** Record extracts follows **

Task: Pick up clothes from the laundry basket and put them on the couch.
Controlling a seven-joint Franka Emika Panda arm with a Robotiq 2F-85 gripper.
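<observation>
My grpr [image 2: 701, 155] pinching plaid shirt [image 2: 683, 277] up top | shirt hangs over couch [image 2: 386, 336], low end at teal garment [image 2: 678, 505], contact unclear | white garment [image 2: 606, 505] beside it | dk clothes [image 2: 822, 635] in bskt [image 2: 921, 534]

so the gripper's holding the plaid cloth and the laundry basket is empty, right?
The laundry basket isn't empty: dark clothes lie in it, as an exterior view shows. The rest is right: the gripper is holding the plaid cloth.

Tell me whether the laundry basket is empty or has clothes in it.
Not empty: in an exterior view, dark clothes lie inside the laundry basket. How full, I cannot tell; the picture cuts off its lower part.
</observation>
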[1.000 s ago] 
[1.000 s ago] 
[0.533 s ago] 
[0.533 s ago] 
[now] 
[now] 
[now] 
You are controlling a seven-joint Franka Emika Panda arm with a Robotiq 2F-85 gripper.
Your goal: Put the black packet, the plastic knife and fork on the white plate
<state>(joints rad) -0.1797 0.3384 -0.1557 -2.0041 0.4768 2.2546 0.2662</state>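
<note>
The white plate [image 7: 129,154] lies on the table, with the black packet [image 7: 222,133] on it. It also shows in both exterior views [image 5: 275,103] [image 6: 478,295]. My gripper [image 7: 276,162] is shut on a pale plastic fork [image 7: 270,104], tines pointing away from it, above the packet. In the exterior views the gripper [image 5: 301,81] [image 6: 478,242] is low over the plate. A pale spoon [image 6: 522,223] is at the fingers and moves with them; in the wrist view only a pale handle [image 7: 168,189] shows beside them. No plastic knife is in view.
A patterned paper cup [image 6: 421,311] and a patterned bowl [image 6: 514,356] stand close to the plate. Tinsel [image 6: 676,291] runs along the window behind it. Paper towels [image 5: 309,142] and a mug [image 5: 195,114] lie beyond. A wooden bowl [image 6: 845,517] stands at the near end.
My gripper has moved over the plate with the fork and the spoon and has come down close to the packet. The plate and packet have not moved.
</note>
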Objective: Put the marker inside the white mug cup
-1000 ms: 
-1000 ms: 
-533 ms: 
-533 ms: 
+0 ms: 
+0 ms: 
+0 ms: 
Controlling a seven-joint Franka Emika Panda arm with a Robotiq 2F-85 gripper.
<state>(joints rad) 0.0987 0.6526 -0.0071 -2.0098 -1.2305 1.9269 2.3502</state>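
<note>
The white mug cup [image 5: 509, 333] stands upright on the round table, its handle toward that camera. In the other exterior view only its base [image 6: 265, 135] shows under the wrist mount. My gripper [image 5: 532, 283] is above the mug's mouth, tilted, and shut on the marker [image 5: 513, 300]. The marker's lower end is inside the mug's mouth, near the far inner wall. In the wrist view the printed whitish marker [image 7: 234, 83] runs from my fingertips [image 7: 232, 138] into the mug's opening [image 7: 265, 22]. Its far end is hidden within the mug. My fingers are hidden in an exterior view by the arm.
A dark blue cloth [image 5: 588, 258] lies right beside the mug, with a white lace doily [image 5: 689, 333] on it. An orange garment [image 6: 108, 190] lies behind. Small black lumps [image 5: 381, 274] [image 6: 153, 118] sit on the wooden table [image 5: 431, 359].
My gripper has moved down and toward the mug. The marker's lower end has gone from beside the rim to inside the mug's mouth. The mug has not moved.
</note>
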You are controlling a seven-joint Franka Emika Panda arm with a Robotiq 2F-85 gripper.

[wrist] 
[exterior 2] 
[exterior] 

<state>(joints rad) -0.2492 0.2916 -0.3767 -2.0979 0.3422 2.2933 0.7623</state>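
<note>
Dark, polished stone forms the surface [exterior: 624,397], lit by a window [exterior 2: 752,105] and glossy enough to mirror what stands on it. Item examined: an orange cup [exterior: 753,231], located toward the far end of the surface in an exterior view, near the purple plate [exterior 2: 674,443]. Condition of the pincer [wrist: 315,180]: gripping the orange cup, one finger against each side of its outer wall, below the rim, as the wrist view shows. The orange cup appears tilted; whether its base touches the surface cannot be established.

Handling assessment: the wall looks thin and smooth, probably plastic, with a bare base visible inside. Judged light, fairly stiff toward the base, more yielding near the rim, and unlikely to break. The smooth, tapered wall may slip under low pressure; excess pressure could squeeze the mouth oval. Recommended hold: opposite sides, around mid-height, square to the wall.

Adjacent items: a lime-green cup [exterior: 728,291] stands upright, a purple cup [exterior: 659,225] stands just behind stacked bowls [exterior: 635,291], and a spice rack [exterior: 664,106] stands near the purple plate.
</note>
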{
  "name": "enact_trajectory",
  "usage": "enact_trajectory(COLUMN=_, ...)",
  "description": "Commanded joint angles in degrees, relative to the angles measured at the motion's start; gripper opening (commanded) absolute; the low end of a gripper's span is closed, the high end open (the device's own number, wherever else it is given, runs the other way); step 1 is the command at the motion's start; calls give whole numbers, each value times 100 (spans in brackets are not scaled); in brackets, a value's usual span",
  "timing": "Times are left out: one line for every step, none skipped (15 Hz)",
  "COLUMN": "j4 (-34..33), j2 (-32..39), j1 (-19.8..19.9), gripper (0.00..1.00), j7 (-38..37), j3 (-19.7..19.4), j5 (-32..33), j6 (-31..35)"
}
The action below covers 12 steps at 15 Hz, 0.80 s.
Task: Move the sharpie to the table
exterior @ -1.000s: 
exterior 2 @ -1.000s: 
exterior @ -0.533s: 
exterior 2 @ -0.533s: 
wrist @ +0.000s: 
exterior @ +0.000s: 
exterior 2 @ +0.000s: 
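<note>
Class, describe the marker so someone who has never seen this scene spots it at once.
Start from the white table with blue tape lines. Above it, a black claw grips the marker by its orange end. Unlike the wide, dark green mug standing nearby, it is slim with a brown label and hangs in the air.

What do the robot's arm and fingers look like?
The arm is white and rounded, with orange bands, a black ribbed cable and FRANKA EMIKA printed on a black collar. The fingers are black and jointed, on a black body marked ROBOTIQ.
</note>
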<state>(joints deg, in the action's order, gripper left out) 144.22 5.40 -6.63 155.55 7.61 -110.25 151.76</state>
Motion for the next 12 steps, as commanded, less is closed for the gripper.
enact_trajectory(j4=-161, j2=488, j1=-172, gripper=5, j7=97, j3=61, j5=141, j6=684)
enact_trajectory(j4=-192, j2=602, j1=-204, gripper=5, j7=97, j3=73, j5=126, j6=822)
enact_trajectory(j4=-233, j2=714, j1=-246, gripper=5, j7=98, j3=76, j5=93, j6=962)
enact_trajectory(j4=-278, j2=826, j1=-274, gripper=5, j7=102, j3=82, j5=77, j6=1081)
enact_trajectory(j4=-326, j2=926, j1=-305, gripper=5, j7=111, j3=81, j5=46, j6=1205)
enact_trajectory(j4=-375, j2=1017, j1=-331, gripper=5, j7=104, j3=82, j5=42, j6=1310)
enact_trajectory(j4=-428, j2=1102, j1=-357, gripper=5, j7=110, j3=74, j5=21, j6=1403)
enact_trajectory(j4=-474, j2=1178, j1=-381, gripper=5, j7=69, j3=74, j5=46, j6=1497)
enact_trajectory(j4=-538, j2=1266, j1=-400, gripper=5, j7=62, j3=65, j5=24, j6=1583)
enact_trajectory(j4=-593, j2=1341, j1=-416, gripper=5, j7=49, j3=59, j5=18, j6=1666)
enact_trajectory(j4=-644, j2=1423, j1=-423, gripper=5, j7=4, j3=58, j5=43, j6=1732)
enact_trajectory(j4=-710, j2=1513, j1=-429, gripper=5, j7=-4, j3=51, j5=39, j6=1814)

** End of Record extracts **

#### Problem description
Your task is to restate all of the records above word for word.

#### Exercise solution
Task: Pick up clothes from the laundry basket and put them on the couch.
Controlling a seven-joint Franka Emika Panda arm with a Robotiq 2F-85 gripper.
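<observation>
My grpr [image 2: 701, 155] pinching plaid shirt [image 2: 683, 277] up top | shirt hangs over couch [image 2: 386, 336], low end at teal garment [image 2: 678, 505], contact unclear | white garment [image 2: 606, 505] beside it | dk clothes [image 2: 822, 635] in bskt [image 2: 921, 534]

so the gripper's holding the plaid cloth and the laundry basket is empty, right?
The laundry basket isn't empty: dark clothes lie in it, as an exterior view shows. The rest is right: the gripper is holding the plaid cloth.

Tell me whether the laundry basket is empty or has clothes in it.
Not empty: in an exterior view, dark clothes lie inside the laundry basket. How full, I cannot tell; the picture cuts off its lower part.
</observation>
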[1.000 s ago] 
[1.000 s ago] 
[0.533 s ago] 
[0.533 s ago] 
[now] 
[now] 
[now] 
You are controlling a seven-joint Franka Emika Panda arm with a Robotiq 2F-85 gripper.
Your goal: Put the black packet, the plastic knife and fork on the white plate
<state>(joints rad) -0.1797 0.3384 -0.1557 -2.0041 0.4768 2.2546 0.2662</state>
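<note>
The white plate [image 7: 129,154] lies on the table, with the black packet [image 7: 222,133] on it. It also shows in both exterior views [image 5: 275,103] [image 6: 478,295]. My gripper [image 7: 276,162] is shut on a pale plastic fork [image 7: 270,104], tines pointing away from it, above the packet. In the exterior views the gripper [image 5: 301,81] [image 6: 478,242] is low over the plate. A pale spoon [image 6: 522,223] is at the fingers and moves with them; in the wrist view only a pale handle [image 7: 168,189] shows beside them. No plastic knife is in view.
A patterned paper cup [image 6: 421,311] and a patterned bowl [image 6: 514,356] stand close to the plate. Tinsel [image 6: 676,291] runs along the window behind it. Paper towels [image 5: 309,142] and a mug [image 5: 195,114] lie beyond. A wooden bowl [image 6: 845,517] stands at the near end.
My gripper has moved over the plate with the fork and the spoon and has come down close to the packet. The plate and packet have not moved.
</note>
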Objective: Put the marker inside the white mug cup
-1000 ms: 
-1000 ms: 
-533 ms: 
-533 ms: 
+0 ms: 
+0 ms: 
+0 ms: 
Controlling a seven-joint Franka Emika Panda arm with a Robotiq 2F-85 gripper.
<state>(joints rad) 0.0987 0.6526 -0.0071 -2.0098 -1.2305 1.9269 2.3502</state>
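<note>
The white mug cup [image 5: 509, 333] stands upright on the round table, its handle toward that camera. In the other exterior view only its base [image 6: 265, 135] shows under the wrist mount. My gripper [image 5: 532, 283] is above the mug's mouth, tilted, and shut on the marker [image 5: 513, 300]. The marker's lower end is inside the mug's mouth, near the far inner wall. In the wrist view the printed whitish marker [image 7: 234, 83] runs from my fingertips [image 7: 232, 138] into the mug's opening [image 7: 265, 22]. Its far end is hidden within the mug. My fingers are hidden in an exterior view by the arm.
A dark blue cloth [image 5: 588, 258] lies right beside the mug, with a white lace doily [image 5: 689, 333] on it. An orange garment [image 6: 108, 190] lies behind. Small black lumps [image 5: 381, 274] [image 6: 153, 118] sit on the wooden table [image 5: 431, 359].
My gripper has moved down and toward the mug. The marker's lower end has gone from beside the rim to inside the mug's mouth. The mug has not moved.
</note>
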You are controlling a seven-joint Franka Emika Panda arm with a Robotiq 2F-85 gripper.

[wrist] 
[exterior 2] 
[exterior] 

<state>(joints rad) -0.2492 0.2916 -0.3767 -2.0979 0.3422 2.2933 0.7623</state>
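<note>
Dark, polished stone forms the surface [exterior: 624,397], lit by a window [exterior 2: 752,105] and glossy enough to mirror what stands on it. Item examined: an orange cup [exterior: 753,231], located toward the far end of the surface in an exterior view, near the purple plate [exterior 2: 674,443]. Condition of the pincer [wrist: 315,180]: gripping the orange cup, one finger against each side of its outer wall, below the rim, as the wrist view shows. The orange cup appears tilted; whether its base touches the surface cannot be established.

Handling assessment: the wall looks thin and smooth, probably plastic, with a bare base visible inside. Judged light, fairly stiff toward the base, more yielding near the rim, and unlikely to break. The smooth, tapered wall may slip under low pressure; excess pressure could squeeze the mouth oval. Recommended hold: opposite sides, around mid-height, square to the wall.

Adjacent items: a lime-green cup [exterior: 728,291] stands upright, a purple cup [exterior: 659,225] stands just behind stacked bowls [exterior: 635,291], and a spice rack [exterior: 664,106] stands near the purple plate.
</note>
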{
  "name": "enact_trajectory",
  "usage": "enact_trajectory(COLUMN=_, ...)",
  "description": "Commanded joint angles in degrees, relative to the angles measured at the motion's start; gripper opening (commanded) absolute; the low end of a gripper's span is closed, the high end open (the device's own number, wherever else it is given, runs the other way); step 1 is the command at the motion's start; calls give whole numbers, each value times 100 (spans in brackets are not scaled); in brackets, a value's usual span",
  "timing": "Times are left out: one line for every step, none skipped (15 Hz)",
  "COLUMN": "j4 (-34..33), j2 (-32..39), j1 (-19.8..19.9), gripper (0.00..1.00), j7 (-38..37), j3 (-19.7..19.4), j5 (-32..33), j6 (-31..35)"
}
The action below covers 12 steps at 15 Hz, 0.80 s.
Task: Move the sharpie to the table
exterior @ -1.000s: 
exterior 2 @ -1.000s: 
exterior @ -0.533s: 
exterior 2 @ -0.533s: 
wrist @ +0.000s: 
exterior @ +0.000s: 
exterior 2 @ +0.000s: 
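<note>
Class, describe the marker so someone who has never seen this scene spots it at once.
Start from the white table with blue tape lines. Above it, a black claw grips the marker by its orange end. Unlike the wide, dark green mug standing nearby, it is slim with a brown label and hangs in the air.

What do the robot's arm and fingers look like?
The arm is white and rounded, with orange bands, a black ribbed cable and FRANKA EMIKA printed on a black collar. The fingers are black and jointed, on a black body marked ROBOTIQ.
</note>
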<state>(joints deg, in the action's order, gripper left out) 144.22 5.40 -6.63 155.55 7.61 -110.25 151.76</state>
Motion for the next 12 steps, as commanded, less is closed for the gripper.
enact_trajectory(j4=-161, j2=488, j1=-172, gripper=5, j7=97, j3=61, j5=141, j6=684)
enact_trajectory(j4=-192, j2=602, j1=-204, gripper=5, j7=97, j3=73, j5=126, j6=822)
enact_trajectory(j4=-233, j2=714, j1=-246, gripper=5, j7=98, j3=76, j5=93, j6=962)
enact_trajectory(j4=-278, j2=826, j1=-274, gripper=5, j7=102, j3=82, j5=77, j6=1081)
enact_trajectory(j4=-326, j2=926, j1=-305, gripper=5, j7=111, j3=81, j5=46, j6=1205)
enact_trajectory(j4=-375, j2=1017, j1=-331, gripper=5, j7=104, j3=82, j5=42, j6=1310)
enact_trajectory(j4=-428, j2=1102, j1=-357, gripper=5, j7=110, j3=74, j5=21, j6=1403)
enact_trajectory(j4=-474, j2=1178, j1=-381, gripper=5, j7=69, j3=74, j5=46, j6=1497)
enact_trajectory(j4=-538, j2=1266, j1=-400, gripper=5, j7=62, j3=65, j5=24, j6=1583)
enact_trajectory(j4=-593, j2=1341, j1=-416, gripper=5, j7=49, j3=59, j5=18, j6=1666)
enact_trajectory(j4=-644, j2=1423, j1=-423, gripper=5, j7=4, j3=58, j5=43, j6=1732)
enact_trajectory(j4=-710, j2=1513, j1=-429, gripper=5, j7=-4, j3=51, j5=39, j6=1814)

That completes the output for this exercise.